**DIRECTIONS**
Find the line with "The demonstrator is" in the records below. Copy it and every line after it, up to and including the line with "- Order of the".

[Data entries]

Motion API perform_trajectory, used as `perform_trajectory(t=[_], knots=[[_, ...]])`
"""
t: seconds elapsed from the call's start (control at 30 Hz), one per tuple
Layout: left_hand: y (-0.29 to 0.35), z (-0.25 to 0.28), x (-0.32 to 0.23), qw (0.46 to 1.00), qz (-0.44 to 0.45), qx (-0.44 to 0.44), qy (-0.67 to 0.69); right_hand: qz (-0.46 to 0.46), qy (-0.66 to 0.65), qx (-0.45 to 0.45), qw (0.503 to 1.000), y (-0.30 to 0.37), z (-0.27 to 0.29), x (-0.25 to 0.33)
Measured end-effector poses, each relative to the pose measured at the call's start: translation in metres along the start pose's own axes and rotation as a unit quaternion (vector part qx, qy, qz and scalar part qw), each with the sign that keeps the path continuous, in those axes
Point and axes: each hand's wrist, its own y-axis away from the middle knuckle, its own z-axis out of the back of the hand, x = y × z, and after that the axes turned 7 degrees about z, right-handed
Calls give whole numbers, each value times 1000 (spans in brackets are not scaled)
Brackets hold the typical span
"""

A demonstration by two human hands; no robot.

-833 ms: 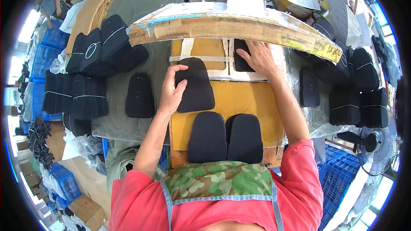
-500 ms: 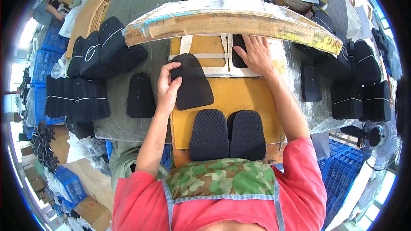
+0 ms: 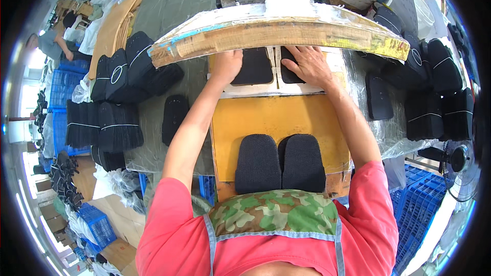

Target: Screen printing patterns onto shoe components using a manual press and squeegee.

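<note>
My left hand is closed at the left edge of a black fabric pad, its fingertips partly hidden. That pad, round-cornered, lies in the left opening of a white template. My right hand rests flat, fingers apart, on a second black pad in the right opening. A raised wooden frame hangs over both hands and covers the pads' far ends. Nearer to me, two textured black pads lie side by side on the yellow board.
Bundles of black pads tied with white bands stand at left and right. Single pads lie left and right of the board. A fan and blue crates are at right; another person is far left.
My left hand has carried its pad away from me and leftward-upward into the template's left opening. My right hand stays on the right pad. The whole view has shifted slightly.
</note>
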Motion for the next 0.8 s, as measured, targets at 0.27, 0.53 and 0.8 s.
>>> perform_trajectory(t=[0.27,0.53,0.8], knots=[[4,-23,-19,962,-126,33,-240,7,10,-67,998,-3,2,-3],[17,-25,-21,943,-115,102,-295,-2,38,-63,997,2,-1,-3],[21,-35,-24,933,-100,83,-335,-16,15,-87,996,8,3,3]])
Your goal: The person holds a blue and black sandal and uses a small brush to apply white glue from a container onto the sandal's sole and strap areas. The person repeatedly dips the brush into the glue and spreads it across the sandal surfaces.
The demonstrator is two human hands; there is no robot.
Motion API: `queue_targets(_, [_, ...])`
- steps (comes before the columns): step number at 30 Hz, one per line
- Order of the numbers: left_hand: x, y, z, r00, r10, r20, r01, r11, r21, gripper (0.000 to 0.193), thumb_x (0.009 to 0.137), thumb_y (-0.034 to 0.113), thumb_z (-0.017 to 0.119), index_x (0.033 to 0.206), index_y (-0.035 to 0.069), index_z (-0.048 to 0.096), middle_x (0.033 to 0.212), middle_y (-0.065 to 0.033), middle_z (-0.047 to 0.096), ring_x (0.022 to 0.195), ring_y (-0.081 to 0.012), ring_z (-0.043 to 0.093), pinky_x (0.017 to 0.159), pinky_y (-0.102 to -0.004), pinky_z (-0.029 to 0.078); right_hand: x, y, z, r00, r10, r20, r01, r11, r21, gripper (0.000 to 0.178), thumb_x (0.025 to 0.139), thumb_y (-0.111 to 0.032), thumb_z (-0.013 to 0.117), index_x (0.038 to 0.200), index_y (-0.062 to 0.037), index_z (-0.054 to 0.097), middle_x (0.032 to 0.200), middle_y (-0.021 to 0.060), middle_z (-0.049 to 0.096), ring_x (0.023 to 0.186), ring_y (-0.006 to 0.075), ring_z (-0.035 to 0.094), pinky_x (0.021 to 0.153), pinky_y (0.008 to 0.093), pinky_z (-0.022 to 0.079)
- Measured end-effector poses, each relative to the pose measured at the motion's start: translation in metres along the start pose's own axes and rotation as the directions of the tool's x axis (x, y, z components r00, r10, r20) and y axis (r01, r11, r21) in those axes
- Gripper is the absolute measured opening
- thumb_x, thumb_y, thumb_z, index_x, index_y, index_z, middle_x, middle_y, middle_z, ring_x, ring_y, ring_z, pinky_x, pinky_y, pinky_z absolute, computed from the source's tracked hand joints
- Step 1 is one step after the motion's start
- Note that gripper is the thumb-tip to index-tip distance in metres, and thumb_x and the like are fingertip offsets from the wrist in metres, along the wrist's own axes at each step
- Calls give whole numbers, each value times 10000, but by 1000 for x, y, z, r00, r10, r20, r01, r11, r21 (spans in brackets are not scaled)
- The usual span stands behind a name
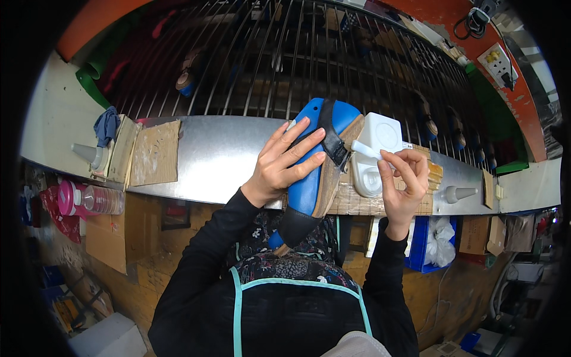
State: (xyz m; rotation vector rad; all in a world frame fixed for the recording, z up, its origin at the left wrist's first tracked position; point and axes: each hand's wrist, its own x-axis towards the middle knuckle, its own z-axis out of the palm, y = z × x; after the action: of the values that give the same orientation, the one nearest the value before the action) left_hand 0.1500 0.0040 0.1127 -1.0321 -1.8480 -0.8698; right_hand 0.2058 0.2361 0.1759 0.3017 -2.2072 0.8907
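My left hand (282, 166) grips a blue shoe last (304, 193) tilted over the bench edge, its fingers spread across the side. Black straps (328, 140) wrap the last at the toe and the heel, and a brown sole (328, 184) runs along its right side. Between thumb and fingertips, my right hand (407, 178) pinches a small white-handled brush (365, 149). Its tip points at the sole edge beside the front strap; whether it touches I cannot tell. Just behind the brush stands a white plastic tub (367, 178) with a square white lid or box (382, 130).
A metal bench (217, 157) runs across, with a woven mat (348, 199) under the tub. Metal rods (267, 65) form a rack beyond. Cardboard (156, 153) lies left; grey cones (461, 194) lie at both sides. A blue bin (421, 241) sits below right.
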Motion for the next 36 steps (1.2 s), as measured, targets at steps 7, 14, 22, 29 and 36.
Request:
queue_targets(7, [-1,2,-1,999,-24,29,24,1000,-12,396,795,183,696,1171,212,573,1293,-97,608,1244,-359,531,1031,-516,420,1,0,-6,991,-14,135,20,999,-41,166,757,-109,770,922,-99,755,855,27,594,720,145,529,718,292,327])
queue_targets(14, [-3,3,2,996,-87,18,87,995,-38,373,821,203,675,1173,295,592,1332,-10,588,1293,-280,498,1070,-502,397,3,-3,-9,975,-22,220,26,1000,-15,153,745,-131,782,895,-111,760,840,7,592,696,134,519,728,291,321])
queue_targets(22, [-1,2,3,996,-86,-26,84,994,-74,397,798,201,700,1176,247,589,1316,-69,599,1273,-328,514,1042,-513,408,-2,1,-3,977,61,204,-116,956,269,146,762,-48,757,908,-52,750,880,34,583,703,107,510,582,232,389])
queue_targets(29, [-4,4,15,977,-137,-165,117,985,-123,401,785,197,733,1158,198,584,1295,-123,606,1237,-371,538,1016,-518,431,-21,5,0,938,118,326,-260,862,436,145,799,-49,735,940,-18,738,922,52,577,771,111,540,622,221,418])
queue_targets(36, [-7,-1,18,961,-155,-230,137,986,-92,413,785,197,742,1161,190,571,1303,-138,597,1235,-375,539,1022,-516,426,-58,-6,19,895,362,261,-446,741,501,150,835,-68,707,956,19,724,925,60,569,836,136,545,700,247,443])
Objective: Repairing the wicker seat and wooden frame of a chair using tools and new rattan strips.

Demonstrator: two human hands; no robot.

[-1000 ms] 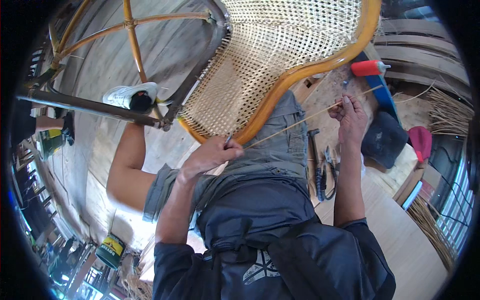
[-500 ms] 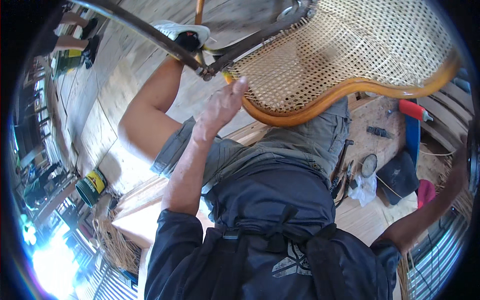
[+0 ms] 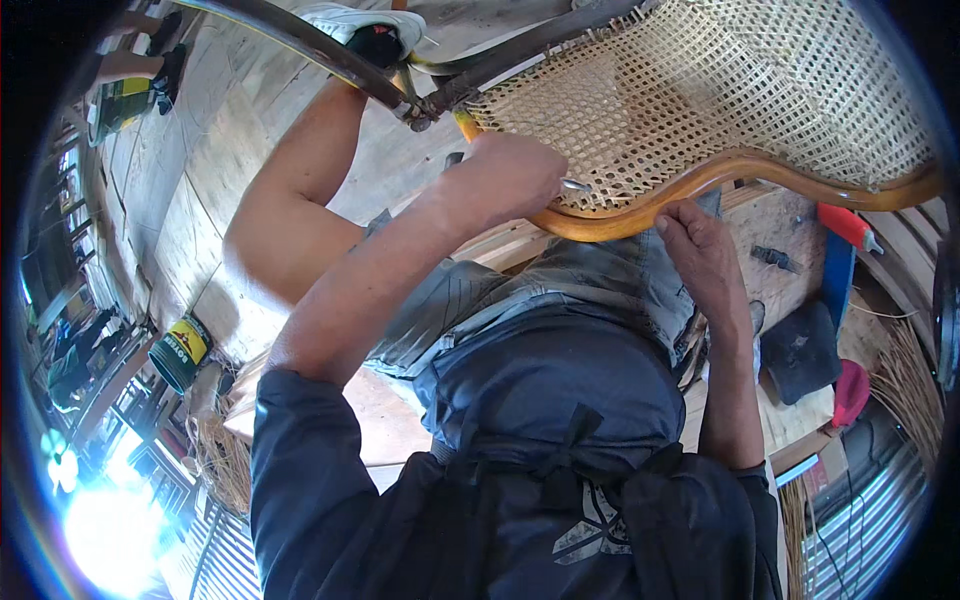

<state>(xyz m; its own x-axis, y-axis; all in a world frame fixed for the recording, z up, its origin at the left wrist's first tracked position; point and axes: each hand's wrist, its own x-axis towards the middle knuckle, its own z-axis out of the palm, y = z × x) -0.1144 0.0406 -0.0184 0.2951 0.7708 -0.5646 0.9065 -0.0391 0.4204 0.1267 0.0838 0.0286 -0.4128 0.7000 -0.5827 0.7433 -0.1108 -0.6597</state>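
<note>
Beyond the curved wooden rim (image 3: pixel 600 229) and both hands, the woven cane panel (image 3: pixel 690 110) stretches up and rightward along its long axis. Over the rim's left bend, the left hand (image 3: pixel 512 178) clasps a thin metal tool (image 3: pixel 577 185) pointing right; the right hand (image 3: pixel 702 248) curls beside the rim, its hold unclear.

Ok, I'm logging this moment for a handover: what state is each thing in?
Frame: curved, glossy
Cane weave: strung across the frame, open-holed
Metal-tipped tool: held, tip at the weave
Left hand: closed around the tool
Right hand: fingers curled by the frame, grip unclear
Red bottle: lying on its side
White shoe: worn
Green bucket: contents unclear
</note>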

**EXERCISE ANSWER**
The demonstrator is two human hands; there is no robot.
Motion API: `queue_targets(_, [_, ...])`
- steps (comes before the columns): step number at 30 Hz, one per line
- Order of the numbers: left_hand: x, y, z, r00, r10, r20, r01, r11, r21, gripper (0.000 to 0.193), thumb_x (0.009 to 0.137), thumb_y (-0.034 to 0.113), thumb_z (-0.017 to 0.119), index_x (0.033 to 0.206), index_y (-0.035 to 0.069), index_z (-0.048 to 0.096), middle_x (0.033 to 0.212), middle_y (-0.065 to 0.033), middle_z (-0.047 to 0.096), ring_x (0.022 to 0.195), ring_y (-0.081 to 0.012), ring_z (-0.043 to 0.093), pinky_x (0.017 to 0.159), pinky_y (-0.102 to -0.004), pinky_z (-0.029 to 0.078); right_hand: x, y, z, r00, r10, r20, r01, r11, r21, gripper (0.000 to 0.178), thumb_x (0.025 to 0.139), thumb_y (-0.111 to 0.032), thumb_z (-0.013 to 0.117), index_x (0.038 to 0.200), index_y (-0.062 to 0.037), index_z (-0.054 to 0.097), middle_x (0.032 to 0.200), middle_y (-0.021 to 0.060), middle_z (-0.049 to 0.096), ring_x (0.023 to 0.186), ring_y (-0.006 to 0.075), ring_z (-0.035 to 0.094), pinky_x (0.021 to 0.153), pinky_y (0.008 to 0.093), pinky_z (-0.022 to 0.079)

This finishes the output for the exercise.